▸ **PROBLEM DETAILS**:
Pictures left aside, return the lines below exactly, from the one with "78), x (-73" to the end, including both ends.

▸ **COLLECTED MATERIAL**:

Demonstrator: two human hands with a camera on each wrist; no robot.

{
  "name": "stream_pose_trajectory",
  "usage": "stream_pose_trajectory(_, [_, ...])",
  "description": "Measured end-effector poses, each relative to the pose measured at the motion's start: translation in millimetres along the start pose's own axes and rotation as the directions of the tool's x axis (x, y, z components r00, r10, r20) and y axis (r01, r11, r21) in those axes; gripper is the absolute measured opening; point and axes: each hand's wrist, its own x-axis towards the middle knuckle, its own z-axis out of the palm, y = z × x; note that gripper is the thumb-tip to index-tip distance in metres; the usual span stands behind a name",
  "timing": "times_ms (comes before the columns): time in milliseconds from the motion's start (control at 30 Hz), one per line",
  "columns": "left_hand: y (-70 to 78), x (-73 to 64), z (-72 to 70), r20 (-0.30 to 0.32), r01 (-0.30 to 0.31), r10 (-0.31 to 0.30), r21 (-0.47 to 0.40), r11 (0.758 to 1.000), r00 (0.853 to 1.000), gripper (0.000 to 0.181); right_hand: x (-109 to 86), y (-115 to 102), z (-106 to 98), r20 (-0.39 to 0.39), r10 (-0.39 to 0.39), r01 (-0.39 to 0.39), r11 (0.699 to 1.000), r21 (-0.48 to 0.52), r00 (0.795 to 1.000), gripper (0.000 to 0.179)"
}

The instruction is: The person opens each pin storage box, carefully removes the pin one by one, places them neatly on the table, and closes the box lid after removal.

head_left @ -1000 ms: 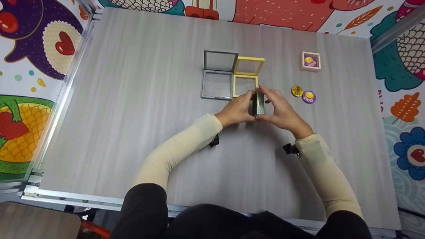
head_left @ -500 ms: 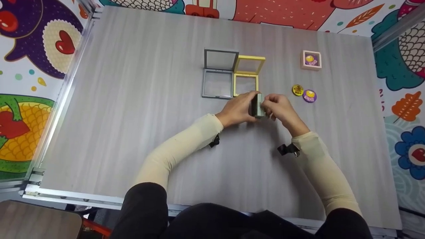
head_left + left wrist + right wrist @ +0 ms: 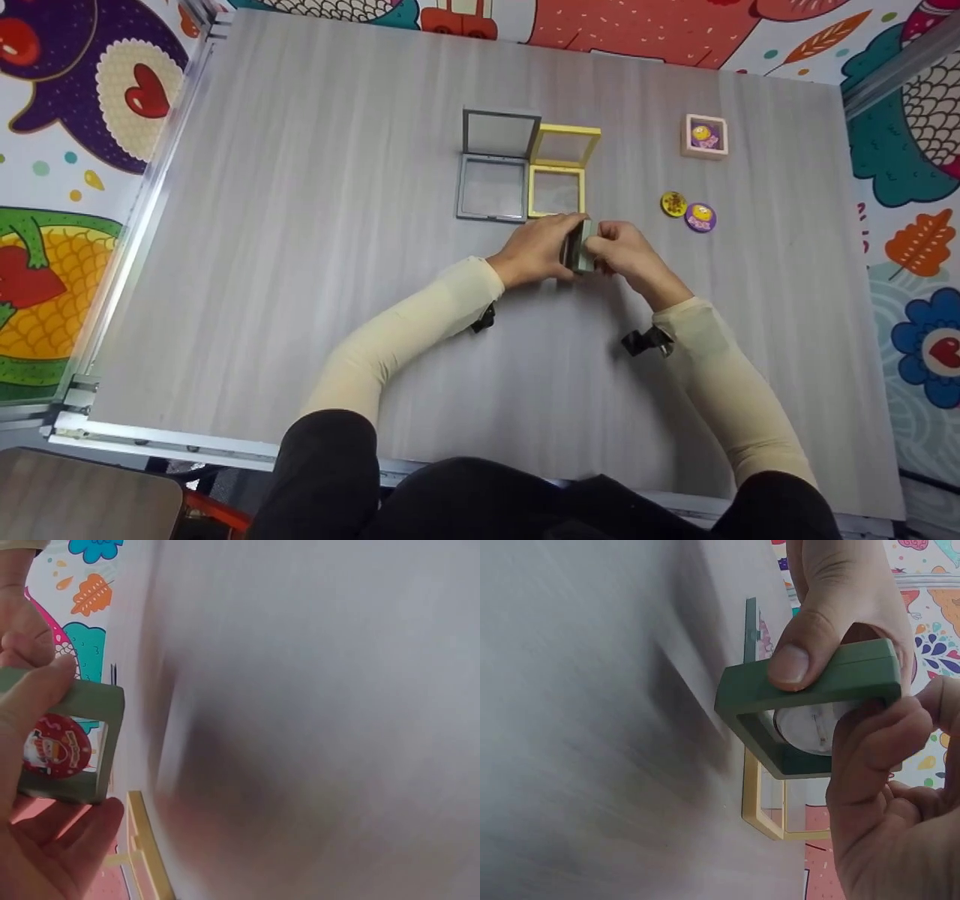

▸ **WRITTEN ANSWER**:
  "columns": "left_hand: y (-70 to 78), x (-73 to 64), z (-72 to 70), r20 (-0.30 to 0.32), r01 (-0.30 to 0.31), r10 (-0.31 to 0.30), r21 (-0.47 to 0.40), r11 (0.758 to 1.000), r00 (0.853 to 1.000), gripper (0.000 to 0.181); right_hand: x (-109 to 86), y (-115 to 102), z (-106 to 98), r20 (-0.39 to 0.39), r10 (-0.39 to 0.39), r01 (-0.39 to 0.39), r11 (0.699 to 1.000), r21 (-0.48 to 0.52), r00 (0.795 to 1.000), gripper (0.000 to 0.179)"
}

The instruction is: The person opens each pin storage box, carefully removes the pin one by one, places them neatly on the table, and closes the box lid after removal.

head_left @ -1000 ms: 
head_left @ -500 ms: 
head_left + left wrist + right wrist @ +0 ms: 

This finishes the output.